Taiwan has 16 indigenous tribes totaling roughly 600,000 people. Of these, the Council of Indigenous Peoples and the Ministry of Health & Welfare jointly estimated 8-10% have disabilities (2018) — about 48,000-60,000 individuals. But across all 102,728 segments of government documents under three UN human rights covenants, this population is mentioned as an intersection — exactly once.
Disaggregated:
- CEDAW government documents: 0 segments
- CRC government documents: 1 segment
- CRPD government documents: 0 segments
Note: "indigenous" alone is mentioned often (CEDAW 85+, CRC 80+). "Disability" is mentioned often.

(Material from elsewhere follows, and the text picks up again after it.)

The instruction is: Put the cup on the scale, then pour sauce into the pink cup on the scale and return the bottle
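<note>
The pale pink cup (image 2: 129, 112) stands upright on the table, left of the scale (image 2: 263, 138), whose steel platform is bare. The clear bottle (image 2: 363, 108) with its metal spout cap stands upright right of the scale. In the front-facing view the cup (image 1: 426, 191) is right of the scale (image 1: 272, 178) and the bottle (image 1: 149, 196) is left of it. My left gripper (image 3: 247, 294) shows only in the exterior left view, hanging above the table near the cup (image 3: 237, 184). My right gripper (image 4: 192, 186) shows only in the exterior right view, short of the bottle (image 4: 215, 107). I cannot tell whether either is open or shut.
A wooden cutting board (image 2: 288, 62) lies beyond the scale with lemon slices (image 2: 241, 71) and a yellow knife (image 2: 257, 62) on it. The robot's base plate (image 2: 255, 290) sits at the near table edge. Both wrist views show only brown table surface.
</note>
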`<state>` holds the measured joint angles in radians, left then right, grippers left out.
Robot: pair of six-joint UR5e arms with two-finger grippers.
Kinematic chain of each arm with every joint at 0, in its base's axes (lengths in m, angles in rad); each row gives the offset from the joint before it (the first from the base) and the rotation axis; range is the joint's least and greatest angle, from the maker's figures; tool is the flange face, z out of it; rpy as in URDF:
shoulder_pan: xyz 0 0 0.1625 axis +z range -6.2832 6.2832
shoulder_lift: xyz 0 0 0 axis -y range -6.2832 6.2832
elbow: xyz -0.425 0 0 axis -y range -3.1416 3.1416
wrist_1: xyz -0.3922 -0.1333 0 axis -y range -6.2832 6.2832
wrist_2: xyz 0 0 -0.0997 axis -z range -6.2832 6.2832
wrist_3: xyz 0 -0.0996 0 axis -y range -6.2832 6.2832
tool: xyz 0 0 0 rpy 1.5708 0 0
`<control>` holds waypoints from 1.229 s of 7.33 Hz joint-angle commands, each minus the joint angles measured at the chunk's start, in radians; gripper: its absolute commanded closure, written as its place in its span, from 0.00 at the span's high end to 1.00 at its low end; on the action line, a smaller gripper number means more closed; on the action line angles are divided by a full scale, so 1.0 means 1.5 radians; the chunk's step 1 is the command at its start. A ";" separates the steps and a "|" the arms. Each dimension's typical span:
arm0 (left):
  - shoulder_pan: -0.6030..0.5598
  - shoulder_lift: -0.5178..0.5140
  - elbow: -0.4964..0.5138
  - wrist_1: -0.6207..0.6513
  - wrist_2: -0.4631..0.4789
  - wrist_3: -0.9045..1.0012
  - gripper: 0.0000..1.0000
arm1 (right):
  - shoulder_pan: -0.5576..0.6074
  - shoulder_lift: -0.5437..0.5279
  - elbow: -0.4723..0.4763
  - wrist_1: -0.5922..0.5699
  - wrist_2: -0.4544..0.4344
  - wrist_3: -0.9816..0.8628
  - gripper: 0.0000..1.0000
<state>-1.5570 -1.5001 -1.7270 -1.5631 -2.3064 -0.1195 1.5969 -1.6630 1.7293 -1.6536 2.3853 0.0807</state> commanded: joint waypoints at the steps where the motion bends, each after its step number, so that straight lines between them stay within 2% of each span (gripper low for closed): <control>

But the two together — that is, government actually identifying this group as an intersectional population — appears once across 12 years of three-covenant documentation.
The world has been tracking this
🇦🇺 Australia (NDIS)
🇨🇦 Canada (PALS 2017)
🇳🇿 NZ (Whaikaha, est. 2022)
Common pattern: all three jurisdictions treat "disabled indigenous" as a population requiring independent data, independent service models, and independent political representation — not the simple sum of two identities, but a distinct constituency with unique conditions requiring tailored policy.
Why hasn't Taiwan started?
The government isn't unaware — CIP and MOHW already estimated proportions in 2018. But in current practice:
- No formal cross-tabulation: Disability certification (MOHW) and indigenous-status (MOI + Household Registration) are not linked, even though technically feasible.
- No dedicated policy desk: Disability policy lives in MOHW's SFAA; indigenous policy lives in CIP. Neither has staff handling intersection issues.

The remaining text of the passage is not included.